The Second Republic was ended in December 1990. I signed in the Third Republic in December 1990. Through discussion with other political parties, the church, and civil society, a new multiparty constitution was in place in August 1991. In preparation for the multiparty system of the Third Republic, I wanted all Zambians to participate freely.

Those involved in coup attempts were set free. And whenever someone was imprisoned for an offence that might stem from unlawful political action, on release I always invited them to lunch at State House. So, in the Third Republic, I invited those that had been charged with coup attempts. We wanted to start afresh s one family.

In the multiparty elections of October 1991, the Movement of Multiparty Democracy, MMD, led by Mr Frederick Chiluba, on November 2, 1991, took over office from us.

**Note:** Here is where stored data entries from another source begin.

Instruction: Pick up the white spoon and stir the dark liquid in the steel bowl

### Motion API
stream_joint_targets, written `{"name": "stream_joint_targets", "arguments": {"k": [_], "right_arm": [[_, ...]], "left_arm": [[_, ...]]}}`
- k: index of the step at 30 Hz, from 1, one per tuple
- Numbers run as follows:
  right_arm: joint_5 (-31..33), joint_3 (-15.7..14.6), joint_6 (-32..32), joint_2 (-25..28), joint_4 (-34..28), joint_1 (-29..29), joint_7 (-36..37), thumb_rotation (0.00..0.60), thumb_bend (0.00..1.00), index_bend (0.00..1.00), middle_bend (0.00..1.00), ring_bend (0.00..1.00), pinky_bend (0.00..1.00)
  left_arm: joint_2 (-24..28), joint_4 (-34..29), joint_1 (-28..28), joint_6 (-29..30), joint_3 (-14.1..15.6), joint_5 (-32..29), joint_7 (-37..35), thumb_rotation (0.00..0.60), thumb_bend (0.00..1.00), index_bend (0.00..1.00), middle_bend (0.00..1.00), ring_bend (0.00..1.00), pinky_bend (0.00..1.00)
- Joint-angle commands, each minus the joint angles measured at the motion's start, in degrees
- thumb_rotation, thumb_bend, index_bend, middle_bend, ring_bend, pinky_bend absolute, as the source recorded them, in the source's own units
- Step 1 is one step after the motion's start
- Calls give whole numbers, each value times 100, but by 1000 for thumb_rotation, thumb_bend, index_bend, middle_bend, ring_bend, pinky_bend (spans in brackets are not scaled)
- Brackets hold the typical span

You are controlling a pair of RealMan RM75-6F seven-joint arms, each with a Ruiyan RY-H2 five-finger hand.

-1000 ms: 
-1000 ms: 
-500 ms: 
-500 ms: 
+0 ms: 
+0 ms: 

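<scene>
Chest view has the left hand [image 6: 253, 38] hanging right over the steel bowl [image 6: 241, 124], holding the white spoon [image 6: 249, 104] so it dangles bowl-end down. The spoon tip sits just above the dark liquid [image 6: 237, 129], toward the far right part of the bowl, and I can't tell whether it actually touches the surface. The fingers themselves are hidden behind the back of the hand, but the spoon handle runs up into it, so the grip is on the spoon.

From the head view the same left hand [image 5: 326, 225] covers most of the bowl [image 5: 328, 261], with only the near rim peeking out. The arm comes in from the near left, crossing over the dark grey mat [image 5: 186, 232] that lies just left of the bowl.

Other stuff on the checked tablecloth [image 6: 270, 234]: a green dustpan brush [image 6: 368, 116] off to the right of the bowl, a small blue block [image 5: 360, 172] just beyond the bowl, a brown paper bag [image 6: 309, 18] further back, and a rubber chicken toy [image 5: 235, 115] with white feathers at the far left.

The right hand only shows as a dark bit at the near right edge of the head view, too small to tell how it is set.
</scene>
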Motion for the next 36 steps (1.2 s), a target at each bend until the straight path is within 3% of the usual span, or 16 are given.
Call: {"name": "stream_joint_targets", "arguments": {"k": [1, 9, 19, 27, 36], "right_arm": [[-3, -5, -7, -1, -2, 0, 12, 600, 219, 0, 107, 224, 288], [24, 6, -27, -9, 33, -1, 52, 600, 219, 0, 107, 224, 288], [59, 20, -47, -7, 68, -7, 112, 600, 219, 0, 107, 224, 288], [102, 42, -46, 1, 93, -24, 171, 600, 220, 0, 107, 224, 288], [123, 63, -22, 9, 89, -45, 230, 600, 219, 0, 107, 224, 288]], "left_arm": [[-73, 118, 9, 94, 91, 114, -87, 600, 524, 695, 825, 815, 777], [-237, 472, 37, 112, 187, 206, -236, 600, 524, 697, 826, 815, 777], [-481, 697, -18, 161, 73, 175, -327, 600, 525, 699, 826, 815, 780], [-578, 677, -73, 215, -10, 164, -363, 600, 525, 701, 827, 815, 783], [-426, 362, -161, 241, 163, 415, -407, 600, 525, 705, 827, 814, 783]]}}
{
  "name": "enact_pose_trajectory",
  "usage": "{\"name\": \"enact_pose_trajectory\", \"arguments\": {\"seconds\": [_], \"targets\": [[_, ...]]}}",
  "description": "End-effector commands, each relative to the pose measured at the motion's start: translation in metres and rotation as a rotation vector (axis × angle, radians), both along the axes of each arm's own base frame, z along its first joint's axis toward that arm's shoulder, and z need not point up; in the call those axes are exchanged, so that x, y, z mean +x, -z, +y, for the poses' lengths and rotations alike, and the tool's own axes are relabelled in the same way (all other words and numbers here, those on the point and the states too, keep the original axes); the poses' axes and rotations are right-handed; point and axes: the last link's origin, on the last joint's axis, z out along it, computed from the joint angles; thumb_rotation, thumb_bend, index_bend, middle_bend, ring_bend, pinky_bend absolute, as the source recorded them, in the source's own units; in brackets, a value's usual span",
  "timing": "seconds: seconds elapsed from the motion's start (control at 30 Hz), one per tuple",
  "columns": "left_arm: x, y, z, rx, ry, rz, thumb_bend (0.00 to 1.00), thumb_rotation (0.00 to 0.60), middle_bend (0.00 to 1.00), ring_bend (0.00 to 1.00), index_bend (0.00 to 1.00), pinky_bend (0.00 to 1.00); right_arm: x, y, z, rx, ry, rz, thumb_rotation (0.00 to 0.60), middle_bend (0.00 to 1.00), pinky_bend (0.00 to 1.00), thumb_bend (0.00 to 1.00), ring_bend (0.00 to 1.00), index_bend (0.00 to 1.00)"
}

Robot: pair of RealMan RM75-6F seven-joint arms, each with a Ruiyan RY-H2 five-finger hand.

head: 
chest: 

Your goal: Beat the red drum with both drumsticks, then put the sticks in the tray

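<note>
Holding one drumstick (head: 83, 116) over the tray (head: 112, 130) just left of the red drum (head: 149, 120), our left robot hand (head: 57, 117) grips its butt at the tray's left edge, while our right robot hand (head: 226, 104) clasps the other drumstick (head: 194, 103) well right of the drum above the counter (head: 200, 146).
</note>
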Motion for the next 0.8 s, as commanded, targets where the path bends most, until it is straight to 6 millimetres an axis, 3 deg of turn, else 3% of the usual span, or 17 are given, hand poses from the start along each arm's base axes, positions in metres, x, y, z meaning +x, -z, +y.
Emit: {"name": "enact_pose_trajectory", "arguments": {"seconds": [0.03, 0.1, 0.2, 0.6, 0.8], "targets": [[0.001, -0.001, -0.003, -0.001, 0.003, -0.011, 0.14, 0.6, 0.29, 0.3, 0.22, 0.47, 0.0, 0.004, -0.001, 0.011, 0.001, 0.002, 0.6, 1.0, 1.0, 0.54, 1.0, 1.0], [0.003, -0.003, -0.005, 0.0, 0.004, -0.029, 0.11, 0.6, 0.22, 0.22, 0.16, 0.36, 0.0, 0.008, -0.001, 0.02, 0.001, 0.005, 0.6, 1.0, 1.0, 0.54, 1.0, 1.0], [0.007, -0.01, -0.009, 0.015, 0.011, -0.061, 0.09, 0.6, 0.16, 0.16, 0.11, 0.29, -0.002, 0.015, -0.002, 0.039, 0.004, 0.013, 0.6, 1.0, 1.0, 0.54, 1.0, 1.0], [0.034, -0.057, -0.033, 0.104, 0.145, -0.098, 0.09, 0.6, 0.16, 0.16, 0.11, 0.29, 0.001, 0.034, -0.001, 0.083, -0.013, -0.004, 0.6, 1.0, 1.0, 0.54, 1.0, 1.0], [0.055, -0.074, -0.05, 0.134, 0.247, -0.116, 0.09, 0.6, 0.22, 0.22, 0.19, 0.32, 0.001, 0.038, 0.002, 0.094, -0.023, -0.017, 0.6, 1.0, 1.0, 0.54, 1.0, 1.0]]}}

He was there two terms. Following the December 2001 elections, Mr Levy Mwanawasa, also under MMD, took over from Frederick Chiluba. I, like others, always pray that Zambia will have stable politics that will lead to development and peace.

I must emphasise that the Choma Declaration greatly helped Zambia. Harry Mwaanga Nkumbula, who passed away in 1983, and his colleagues contributed a lot. Without it, I don't think Zambia would have been very different from what has happened in many African countries. It is by declaring that step that we have brokered the peace and stability that we have enjoyed. Through the unity it had created, it helped in the transition back to the multiparty system.

The many attempts to destabilise Zambia failed because of that giant step we took together as a nation. There is a lot to learn from this, even today. Even today, we still need a strong base for unity and "One Zambia, One Nation."